In Shubh Loans experience, over 90% customers make repayments in early stage of defaults by just effective telecalling. At a later stage, customers are counselled face-to-face where they are made aware of the need to be non-delinquent on the account.
Satyam Kumar, Co-Founder and CEO, LoanTap, follows leveraging proprietary algorithms to generate customer credit score. "Loan applicant shares his income and current obligations on our website and we convey values of loan amount, interest rate and loan tenure at the same time. If customer finds our provisional offer suitable, then he/she shares required documents with us. These details are then analyzed by algorithms to effectively judge the customer's creditworthiness. Such robust credit analysis procedure helps us in keeping NPAs at check," elaborated Kumar.
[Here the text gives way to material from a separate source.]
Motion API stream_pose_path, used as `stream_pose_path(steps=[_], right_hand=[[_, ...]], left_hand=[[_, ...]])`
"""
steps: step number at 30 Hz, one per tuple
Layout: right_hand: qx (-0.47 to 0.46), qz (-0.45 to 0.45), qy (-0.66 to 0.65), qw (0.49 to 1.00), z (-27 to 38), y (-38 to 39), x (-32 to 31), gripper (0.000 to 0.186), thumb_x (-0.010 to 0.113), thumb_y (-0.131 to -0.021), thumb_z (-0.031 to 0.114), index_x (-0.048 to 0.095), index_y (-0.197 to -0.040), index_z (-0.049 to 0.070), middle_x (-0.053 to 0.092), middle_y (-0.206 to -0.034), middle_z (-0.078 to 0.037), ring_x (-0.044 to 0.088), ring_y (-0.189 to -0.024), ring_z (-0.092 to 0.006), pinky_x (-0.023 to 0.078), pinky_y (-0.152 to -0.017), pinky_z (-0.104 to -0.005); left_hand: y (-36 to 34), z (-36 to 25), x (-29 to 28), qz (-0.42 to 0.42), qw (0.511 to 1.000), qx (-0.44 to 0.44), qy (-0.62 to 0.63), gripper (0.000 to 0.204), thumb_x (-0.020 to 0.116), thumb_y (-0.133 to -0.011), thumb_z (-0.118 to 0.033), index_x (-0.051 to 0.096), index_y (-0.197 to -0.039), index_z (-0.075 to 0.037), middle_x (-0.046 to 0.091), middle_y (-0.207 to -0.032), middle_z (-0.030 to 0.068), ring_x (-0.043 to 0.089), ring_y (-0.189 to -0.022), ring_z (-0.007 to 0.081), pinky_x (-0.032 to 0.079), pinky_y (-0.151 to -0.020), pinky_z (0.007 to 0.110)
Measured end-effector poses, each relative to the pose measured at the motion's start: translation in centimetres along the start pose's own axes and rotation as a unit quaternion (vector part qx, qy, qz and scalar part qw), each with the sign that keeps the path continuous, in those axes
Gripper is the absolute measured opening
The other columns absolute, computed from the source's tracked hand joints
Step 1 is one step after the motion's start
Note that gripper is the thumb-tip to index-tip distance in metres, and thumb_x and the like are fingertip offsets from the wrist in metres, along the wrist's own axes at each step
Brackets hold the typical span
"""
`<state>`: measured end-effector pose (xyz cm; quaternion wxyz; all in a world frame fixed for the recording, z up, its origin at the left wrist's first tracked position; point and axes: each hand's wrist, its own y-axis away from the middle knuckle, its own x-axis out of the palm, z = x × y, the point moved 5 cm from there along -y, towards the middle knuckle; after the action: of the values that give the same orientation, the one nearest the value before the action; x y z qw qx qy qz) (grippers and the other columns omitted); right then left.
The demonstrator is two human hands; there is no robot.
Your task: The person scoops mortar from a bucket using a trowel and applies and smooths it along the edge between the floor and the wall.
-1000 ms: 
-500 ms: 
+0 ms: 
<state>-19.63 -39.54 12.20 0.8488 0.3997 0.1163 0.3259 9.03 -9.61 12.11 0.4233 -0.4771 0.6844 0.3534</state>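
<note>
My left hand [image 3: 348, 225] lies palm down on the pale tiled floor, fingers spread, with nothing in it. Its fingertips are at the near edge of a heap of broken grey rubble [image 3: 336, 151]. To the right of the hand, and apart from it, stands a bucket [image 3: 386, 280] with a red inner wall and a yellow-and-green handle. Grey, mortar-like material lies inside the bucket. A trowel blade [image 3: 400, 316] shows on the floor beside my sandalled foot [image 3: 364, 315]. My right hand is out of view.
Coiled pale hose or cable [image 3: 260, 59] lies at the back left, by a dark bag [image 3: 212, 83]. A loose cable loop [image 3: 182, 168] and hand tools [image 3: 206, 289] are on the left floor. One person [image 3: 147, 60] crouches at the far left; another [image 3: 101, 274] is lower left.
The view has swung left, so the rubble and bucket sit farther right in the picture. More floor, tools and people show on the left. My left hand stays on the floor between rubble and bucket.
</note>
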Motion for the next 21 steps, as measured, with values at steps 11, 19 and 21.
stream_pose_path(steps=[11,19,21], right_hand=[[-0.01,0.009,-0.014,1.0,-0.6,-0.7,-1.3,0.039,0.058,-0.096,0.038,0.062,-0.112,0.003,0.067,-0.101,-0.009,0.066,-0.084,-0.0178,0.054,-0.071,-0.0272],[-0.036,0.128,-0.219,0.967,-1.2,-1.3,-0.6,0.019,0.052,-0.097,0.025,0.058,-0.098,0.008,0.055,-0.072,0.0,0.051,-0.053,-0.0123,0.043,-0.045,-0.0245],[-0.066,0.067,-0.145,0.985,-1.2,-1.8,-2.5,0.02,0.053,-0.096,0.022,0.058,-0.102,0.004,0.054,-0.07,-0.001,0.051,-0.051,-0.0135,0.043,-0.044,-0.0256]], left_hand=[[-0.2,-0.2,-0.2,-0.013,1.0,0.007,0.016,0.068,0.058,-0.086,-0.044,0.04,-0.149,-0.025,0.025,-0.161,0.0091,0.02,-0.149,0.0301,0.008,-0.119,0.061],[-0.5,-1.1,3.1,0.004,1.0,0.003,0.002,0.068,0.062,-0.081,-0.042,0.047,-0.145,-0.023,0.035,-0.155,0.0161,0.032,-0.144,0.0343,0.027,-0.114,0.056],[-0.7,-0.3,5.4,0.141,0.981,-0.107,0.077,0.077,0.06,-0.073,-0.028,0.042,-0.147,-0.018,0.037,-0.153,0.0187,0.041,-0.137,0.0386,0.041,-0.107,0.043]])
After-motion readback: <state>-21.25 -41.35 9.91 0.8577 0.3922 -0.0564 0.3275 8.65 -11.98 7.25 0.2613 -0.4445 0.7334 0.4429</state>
Manish Khera, Founder, Happy Loans, believes there are only two ways to run a lending business - Coercive Collection or Prudential Lending. He espouses the latter one.
"We assess over 1000 variables about the merchant to underwrite a micro business. We are learning about the customer and his unique behaviour every day. Thanks to the technology innovations like artificial intelligence and machine learning, our learning process is now more practical, efficient and fast. I believe, process efficiency is the key for digital lending - and have automated the repayment from the wallet or POS sales that mitigate the risk. The merchant is not required to do anything to repay, the entire process is digital and automated," elucidated Khera.
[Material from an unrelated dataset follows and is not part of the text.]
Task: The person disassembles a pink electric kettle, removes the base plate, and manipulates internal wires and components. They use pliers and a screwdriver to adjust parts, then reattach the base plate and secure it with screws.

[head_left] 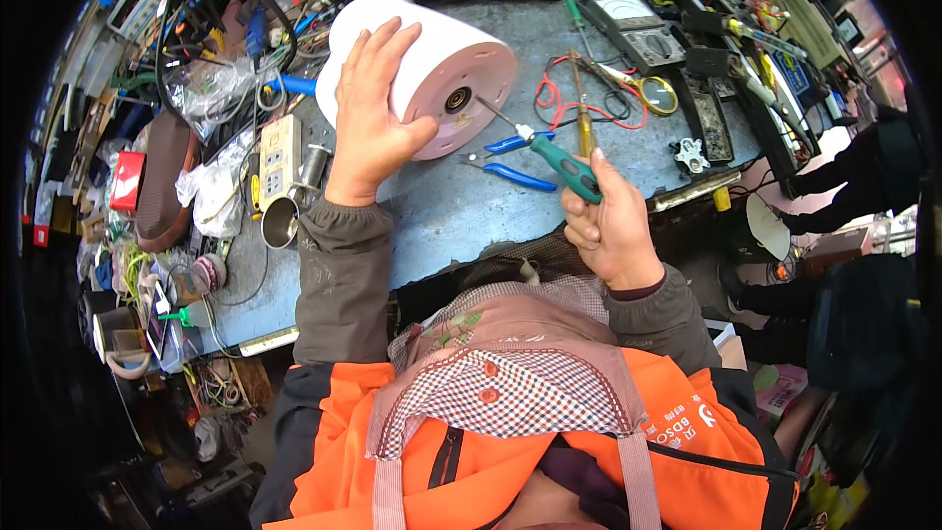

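Note:
A white, kettle-like appliance (422, 49) is tilted on its side on the blue worktop, its pale round base facing right, with a dark ringed socket in the middle. My left hand (373, 118) grips its near side, fingers spread over the white wall and thumb against the base edge. In my right hand (616, 231) is a screwdriver (564, 167) with a green and black handle. Its thin shaft points at the base and the tip meets it close to the socket; whether it sits in a screw is too small to tell. Blue-handled pliers (520, 177) lie just below the shaft.
Beyond the screwdriver lie a yellow-handled screwdriver (586, 128), red and black test leads (549, 98) and an analog multimeter (638, 34). A power strip (281, 159) and metal cup (281, 223) stand left. Clutter crowds both sides; the worktop's front edge (461, 260) runs before me.

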Available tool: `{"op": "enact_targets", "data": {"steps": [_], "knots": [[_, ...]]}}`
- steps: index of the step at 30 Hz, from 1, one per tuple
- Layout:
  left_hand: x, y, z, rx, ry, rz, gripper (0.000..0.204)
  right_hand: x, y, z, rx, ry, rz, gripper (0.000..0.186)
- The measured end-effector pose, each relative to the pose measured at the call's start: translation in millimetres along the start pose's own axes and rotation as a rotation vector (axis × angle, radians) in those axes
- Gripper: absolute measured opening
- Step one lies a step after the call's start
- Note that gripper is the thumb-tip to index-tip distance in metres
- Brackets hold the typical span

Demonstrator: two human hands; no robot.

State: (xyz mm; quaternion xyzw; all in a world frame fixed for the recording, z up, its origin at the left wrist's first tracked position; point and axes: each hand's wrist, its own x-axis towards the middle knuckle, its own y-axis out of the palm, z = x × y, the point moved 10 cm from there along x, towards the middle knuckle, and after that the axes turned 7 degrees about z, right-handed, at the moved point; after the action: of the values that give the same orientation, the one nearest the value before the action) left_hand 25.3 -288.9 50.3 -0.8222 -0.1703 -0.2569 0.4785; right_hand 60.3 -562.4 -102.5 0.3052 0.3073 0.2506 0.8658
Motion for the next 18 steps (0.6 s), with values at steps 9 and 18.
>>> {"op": "enact_targets", "data": {"steps": [9, 18], "knots": [[4, 2, -4, -0.049, -0.003, 0.002, 0.094, -41, 52, 51, -1.300, -0.942, -0.074, 0.024], [-8, 2, 0, -0.033, 0.055, -0.071, 0.094, 0, 7, 47, -0.216, -0.412, -0.003, 0.038]]}}
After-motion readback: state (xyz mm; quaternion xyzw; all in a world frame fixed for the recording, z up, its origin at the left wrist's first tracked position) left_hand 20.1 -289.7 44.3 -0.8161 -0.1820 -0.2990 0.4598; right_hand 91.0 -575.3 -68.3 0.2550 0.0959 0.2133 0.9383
Get Right Customers And A Robust Collection Process
To ensure that our NPAs stay low, Bhavin Patel, Founder & CEO, LenDenClub has developed an all-inclusive self-learning credit and collection model. For reducing borrower defaults Patel prescribes as two-way mechanism - choose right borrowers and set up robust collection processes. To choose right borrowers, he has made sure that his company comes up with timely analysis of the borrowers' behaviour and reflect relevant changes. His credit model includes traditional parameters like credit score, stability, education etc. along with non-traditional parameters like social media verification, online buying patterns etc.
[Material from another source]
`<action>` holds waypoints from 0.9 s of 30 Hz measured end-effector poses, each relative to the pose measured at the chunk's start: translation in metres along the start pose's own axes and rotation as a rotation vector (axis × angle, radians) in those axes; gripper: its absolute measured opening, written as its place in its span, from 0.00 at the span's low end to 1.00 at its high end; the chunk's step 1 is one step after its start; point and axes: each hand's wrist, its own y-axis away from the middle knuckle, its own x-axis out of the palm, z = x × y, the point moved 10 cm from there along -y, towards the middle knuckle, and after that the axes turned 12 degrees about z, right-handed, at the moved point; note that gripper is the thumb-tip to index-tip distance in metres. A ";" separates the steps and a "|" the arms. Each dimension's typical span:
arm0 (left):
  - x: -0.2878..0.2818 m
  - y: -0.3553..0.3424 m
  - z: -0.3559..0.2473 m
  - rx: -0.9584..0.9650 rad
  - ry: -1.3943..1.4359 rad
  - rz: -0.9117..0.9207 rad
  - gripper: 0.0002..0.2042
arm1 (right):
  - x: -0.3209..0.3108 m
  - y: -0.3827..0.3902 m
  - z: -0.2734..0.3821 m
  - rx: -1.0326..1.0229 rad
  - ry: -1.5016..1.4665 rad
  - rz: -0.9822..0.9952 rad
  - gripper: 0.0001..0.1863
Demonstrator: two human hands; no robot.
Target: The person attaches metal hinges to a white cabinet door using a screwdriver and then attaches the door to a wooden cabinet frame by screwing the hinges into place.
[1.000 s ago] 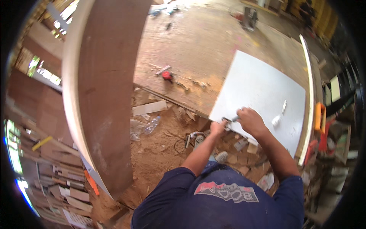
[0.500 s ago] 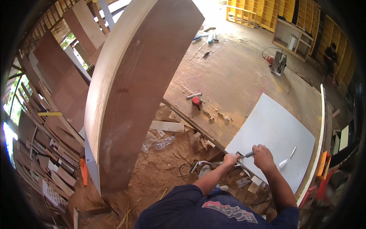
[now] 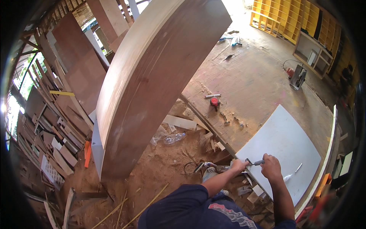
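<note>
My right hand [image 3: 271, 166] is wrapped round the grey handle of a screwdriver-like tool [image 3: 259, 162], its thin shaft pointing left. Closed on a small dark metal piece [image 3: 248, 162], my left hand [image 3: 239, 165] meets the tool's tip; what kind of piece it is I cannot make out. Both hands are over the near left edge of a pale grey-white sheet [image 3: 281, 133], which lies on a large wooden work surface [image 3: 251, 86]. On the sheet, right of my right hand, lie a small whitish bottle [image 3: 287, 178] and a slim silver stick [image 3: 299, 167].
A tall curved wooden panel piece [image 3: 164, 76] stands to my left. Farther along the surface are a red round tool [image 3: 214, 102], a metal tube [image 3: 212, 96] and a machine with a cord [image 3: 298, 76]. Offcuts and a clear plastic bottle [image 3: 174, 138] litter the sawdust-covered ground.
The whole scene has shifted right and slightly down in the view as my head turned left. Both hands keep their hold on the tool and the small piece.
</note>
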 end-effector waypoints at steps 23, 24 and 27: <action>0.001 -0.006 0.002 -0.046 -0.202 0.004 0.26 | 0.001 -0.004 -0.019 0.232 0.051 0.151 0.22; -0.006 -0.008 0.009 -0.020 -0.158 -0.031 0.26 | 0.004 -0.005 -0.015 0.240 0.057 0.165 0.22; 0.010 0.001 -0.007 0.044 -0.075 0.017 0.24 | -0.005 0.009 -0.018 0.200 -0.033 0.035 0.20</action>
"We have also come up with some unique parameters connected to borrowers' family composition. We make sure that every borrower we list on our platform goes through thorough fraud checks clubbed with mandatory physical verification of the borrower's residence. We have implemented machine learning within our credit model which automatically helps us identify and weed out borrower profiles which are similar to the ones that have defaulted with us in the past," he disclosed. In last 2.5 years, LenDenClub's credit model has gone through around 20 revisions to reach current gross NPAs of 2.96%.
The second important part, as stated by Patel, is to set-up correct collection mechanism. In lending business, borrower defaults at times but pays back as well. If the lending company doesn't reach out to the borrower within stipulated timelines, there is a high possibility of default. At LenDenClub, the tele-callers are trained on the language, tone, and communications so that they convey right message in a right way.
"From our initial days, we have set standardized process of recovery where our team knows when to shift a case to external recovery agency or legal agency for further proceedings. Our collection process is quite streamlined and we follow the same across geographies," concluded Patel.